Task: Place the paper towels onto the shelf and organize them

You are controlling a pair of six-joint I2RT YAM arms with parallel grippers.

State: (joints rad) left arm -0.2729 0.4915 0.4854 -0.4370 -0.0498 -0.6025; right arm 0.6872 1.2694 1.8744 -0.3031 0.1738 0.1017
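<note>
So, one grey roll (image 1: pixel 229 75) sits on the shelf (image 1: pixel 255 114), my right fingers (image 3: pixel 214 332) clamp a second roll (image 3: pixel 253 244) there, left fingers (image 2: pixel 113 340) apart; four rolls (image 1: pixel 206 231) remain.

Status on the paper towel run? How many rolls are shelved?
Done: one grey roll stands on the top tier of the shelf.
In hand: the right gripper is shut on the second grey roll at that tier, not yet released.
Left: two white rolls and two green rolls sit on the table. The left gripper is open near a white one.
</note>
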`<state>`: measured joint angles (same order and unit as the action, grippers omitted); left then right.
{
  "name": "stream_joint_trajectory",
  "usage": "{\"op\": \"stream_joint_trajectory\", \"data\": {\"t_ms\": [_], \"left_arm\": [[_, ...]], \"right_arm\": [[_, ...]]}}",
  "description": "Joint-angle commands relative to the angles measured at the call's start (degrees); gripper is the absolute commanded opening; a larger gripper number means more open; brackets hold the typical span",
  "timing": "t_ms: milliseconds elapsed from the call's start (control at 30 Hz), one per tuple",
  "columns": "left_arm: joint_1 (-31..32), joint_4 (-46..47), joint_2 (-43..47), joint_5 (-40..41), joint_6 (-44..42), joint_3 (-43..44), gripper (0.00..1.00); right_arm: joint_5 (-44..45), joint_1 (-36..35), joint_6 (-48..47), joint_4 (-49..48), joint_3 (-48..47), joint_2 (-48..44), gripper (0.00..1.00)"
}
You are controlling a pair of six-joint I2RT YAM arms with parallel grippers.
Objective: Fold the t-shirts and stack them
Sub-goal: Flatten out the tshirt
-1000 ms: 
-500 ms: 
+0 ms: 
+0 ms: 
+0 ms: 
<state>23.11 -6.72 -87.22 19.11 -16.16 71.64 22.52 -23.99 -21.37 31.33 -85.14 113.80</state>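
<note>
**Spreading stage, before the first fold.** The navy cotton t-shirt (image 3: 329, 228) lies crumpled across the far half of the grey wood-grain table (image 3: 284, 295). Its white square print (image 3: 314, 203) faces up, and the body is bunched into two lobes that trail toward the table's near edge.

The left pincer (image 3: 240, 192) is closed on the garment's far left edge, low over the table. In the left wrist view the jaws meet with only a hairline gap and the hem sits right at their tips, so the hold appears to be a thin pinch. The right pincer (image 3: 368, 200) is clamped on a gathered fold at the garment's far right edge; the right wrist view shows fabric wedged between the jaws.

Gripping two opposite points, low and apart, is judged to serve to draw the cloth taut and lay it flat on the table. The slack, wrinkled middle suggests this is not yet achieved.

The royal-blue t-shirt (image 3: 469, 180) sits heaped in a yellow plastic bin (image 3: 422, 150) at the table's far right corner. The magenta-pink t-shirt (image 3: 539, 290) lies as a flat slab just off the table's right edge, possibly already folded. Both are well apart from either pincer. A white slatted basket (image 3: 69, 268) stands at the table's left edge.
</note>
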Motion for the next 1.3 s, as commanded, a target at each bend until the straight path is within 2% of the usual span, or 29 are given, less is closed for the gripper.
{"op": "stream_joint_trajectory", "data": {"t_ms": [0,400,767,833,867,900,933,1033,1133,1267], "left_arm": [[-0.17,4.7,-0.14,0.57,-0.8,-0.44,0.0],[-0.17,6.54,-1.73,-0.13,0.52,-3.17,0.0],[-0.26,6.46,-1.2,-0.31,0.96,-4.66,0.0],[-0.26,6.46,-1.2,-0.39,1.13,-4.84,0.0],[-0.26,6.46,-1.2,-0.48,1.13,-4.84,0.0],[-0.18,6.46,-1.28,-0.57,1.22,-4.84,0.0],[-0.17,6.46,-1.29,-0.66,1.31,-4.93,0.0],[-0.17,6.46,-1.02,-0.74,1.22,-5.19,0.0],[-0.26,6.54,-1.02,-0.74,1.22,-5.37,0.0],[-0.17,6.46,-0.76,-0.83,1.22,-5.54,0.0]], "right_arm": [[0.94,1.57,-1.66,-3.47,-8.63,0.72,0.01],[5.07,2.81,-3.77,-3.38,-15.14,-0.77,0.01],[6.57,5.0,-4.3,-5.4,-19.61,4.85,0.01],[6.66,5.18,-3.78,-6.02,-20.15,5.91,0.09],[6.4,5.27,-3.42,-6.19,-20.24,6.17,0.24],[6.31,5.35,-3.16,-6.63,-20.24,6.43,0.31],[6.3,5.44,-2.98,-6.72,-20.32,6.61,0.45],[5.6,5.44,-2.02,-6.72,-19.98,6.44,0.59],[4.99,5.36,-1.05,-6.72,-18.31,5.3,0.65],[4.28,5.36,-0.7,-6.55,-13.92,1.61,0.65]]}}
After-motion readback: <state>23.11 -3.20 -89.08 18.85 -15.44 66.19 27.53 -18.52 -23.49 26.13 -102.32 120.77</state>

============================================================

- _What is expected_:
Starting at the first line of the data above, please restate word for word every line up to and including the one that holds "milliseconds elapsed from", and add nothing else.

- _Exercise answer_:
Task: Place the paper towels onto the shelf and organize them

You are controlling a pair of six-joint I2RT YAM arms with parallel grippers.

State: (joints rad) left arm -0.2729 0.4915 0.4854 -0.4370 -0.0498 -0.6025; right arm 0.6872 1.2694 1.8744 -0.3031 0.1738 0.1017
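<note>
So, one grey roll (image 1: pixel 229 75) sits on the shelf (image 1: pixel 255 114), my right fingers (image 3: pixel 214 332) clamp a second roll (image 3: pixel 253 244) there, left fingers (image 2: pixel 113 340) apart; four rolls (image 1: pixel 206 231) remain.

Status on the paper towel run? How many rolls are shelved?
Done: one grey roll stands on the top tier of the shelf.
In hand: the right gripper is shut on the second grey roll at that tier, not yet released.
Left: two white rolls and two green rolls sit on the table. The left gripper is open near a white one.
</note>
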`<state>`: measured joint angles (same order and unit as the action, grippers omitted); left then right.
{
  "name": "stream_joint_trajectory",
  "usage": "{\"op\": \"stream_joint_trajectory\", \"data\": {\"t_ms\": [_], \"left_arm\": [[_, ...]], \"right_arm\": [[_, ...]]}}",
  "description": "Joint-angle commands relative to the angles measured at the call's start (degrees); gripper is the absolute commanded opening; a larger gripper number means more open; brackets hold the typical span",
  "timing": "t_ms: milliseconds elapsed from the call's start (control at 30 Hz), one per tuple",

What has been written here completes the answer.